- WORK INSTRUCTIONS
Repeat the listing below exactly.

- COLLECTED DATA
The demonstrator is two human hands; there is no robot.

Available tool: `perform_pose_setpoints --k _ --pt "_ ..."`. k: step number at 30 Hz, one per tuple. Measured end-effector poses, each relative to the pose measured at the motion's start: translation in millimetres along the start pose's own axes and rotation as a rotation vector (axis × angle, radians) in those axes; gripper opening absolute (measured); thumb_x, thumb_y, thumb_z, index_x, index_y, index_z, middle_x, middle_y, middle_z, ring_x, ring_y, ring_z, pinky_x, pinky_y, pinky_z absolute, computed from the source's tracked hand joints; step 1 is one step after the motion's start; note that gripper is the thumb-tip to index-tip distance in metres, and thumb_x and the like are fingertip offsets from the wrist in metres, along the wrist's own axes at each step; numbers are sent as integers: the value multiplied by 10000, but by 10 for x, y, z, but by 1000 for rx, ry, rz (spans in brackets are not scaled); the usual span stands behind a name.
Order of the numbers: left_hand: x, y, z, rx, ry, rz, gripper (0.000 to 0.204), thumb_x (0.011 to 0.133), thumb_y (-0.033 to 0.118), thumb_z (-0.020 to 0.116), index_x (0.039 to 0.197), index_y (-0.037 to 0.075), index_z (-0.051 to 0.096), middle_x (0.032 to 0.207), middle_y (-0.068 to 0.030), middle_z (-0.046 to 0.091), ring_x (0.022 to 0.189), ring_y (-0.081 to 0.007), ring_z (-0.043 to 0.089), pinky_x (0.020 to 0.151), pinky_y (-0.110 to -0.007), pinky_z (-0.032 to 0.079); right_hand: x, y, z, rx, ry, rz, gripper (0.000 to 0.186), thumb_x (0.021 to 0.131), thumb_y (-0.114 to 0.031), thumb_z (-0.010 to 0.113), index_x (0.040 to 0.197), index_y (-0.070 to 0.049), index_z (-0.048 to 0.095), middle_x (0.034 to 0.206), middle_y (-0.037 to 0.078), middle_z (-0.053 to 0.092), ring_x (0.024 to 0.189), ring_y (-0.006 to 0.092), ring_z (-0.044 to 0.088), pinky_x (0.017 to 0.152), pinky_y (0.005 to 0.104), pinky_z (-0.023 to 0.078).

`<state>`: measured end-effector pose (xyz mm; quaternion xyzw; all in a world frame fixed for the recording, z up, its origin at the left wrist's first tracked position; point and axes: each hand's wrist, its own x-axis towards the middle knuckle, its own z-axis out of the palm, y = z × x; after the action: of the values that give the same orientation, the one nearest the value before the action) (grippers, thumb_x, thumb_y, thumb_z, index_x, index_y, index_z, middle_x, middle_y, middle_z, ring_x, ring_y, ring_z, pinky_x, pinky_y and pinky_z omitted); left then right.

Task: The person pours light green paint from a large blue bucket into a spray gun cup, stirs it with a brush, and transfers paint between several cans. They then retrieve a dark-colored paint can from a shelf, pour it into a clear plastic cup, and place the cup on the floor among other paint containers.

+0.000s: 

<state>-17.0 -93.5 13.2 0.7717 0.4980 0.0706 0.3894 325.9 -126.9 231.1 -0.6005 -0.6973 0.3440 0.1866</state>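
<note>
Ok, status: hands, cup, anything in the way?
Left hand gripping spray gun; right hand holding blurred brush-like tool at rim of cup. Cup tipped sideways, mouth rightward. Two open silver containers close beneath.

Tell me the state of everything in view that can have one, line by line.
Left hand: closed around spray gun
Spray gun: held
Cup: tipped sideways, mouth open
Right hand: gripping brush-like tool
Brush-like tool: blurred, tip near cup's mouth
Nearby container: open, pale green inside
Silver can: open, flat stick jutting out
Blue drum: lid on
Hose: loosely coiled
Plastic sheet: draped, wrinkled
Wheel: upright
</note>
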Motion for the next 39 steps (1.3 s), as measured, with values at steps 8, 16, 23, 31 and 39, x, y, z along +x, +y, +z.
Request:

- PROBLEM SOLUTION
The demonstrator is two human hands; there is no robot.

Available tool: `perform_pose_setpoints --k _ --pt "_ ..."`. k: step number at 30 Hz, one per tuple. Measured end-effector poses, each relative to the pose measured at the motion's start: translation in millimetres along the start pose's own axes and rotation as a rotation vector (axis × angle, radians) in those axes; gripper opening absolute (measured); thumb_x, thumb_y, thumb_z, index_x, index_y, index_z, middle_x, middle_y, middle_z, ring_x, ring_y, ring_z, pinky_x, pinky_y, pinky_z absolute, computed from the source's tracked hand joints; step 1 is one step after the motion's start; note that gripper is the thumb-tip to index-tip distance in metres, and thumb_x and the like are fingertip offsets from the wrist in metres, along the wrist's own axes at each step; numbers are sent as integers: the value multiplied by 10000, but by 10 for x, y, z, but by 1000 for rx, ry, rz (spans in brackets are not scaled); the usual span stands behind a name.
Order of the numbers: left_hand: x, y, z, rx, ry, rz, gripper (0.000 to 0.204), thumb_x (0.011 to 0.133), thumb_y (-0.033 to 0.118), thumb_z (-0.020 to 0.116), index_x (0.039 to 0.197), index_y (-0.037 to 0.075), index_z (-0.051 to 0.096), middle_x (0.032 to 0.207), middle_y (-0.068 to 0.030), middle_z (-0.046 to 0.091), ring_x (0.022 to 0.189), ring_y (-0.081 to 0.007), ring_z (-0.043 to 0.089), pinky_x (0.020 to 0.151), pinky_y (-0.110 to -0.007), pinky_z (-0.032 to 0.079); right_hand: x, y, z, rx, ry, rz, gripper (0.000 to 0.186), thumb_x (0.021 to 0.131), thumb_y (-0.114 to 0.031), thumb_z (-0.010 to 0.113), index_x (0.040 to 0.197), index_y (-0.070 to 0.049), index_z (-0.048 to 0.095), middle_x (0.034 to 0.206), middle_y (-0.037 to 0.078), middle_z (-0.053 to 0.092), ring_x (0.024 to 0.189), ring_y (-0.006 to 0.092), ring_z (-0.044 to 0.088), pinky_x (0.017 to 0.152), pinky_y (0.005 to 0.104), pinky_z (-0.023 to 0.078).

`<state>`: measured end-effector pose (xyz mm; quaternion xyzw; all in a world frame fixed for the recording, z up, its origin at the left wrist's first tracked position; point and axes: each hand's wrist, its own x-axis towards the middle knuckle, its own z-axis out of the palm, y = z × x; after the action: of the values that give the same orientation, the one nearest the value before the action) (grippers, thumb_x, thumb_y, thumb_z, index_x, index_y, index_z, middle_x, middle_y, middle_z, ring_x, ring_y, ring_z, pinky_x, pinky_y and pinky_z omitted); left then right.

Task: The person pours light green paint from a large blue bucket into a spray gun cup, stirs it with a brush, and transfers paint between several cans. They then retrieve a dark-colored paint can from a shelf, pour it into a clear plastic cup, and place the cup on the floor among other paint containers.

+0.000s: 

<state>-17.0 -93.5 13.2 0.7717 0.4980 0.0706 0.3894 325.9 -126.9 231.1 -0.6005 -0.6973 0.3440 0.1866</state>
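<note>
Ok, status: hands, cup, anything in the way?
Left hand gripping spray gun; right hand holding blurred brush-like tool at rim of cup. Cup tipped sideways, mouth rightward. Two open silver containers close beneath.

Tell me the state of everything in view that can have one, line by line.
Left hand: closed around spray gun
Spray gun: held
Cup: tipped sideways, mouth open
Right hand: gripping brush-like tool
Brush-like tool: blurred, tip near cup's mouth
Nearby container: open, pale green inside
Silver can: open, flat stick jutting out
Blue drum: lid on
Hose: loosely coiled
Plastic sheet: draped, wrinkled
Wheel: upright
</note>
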Motion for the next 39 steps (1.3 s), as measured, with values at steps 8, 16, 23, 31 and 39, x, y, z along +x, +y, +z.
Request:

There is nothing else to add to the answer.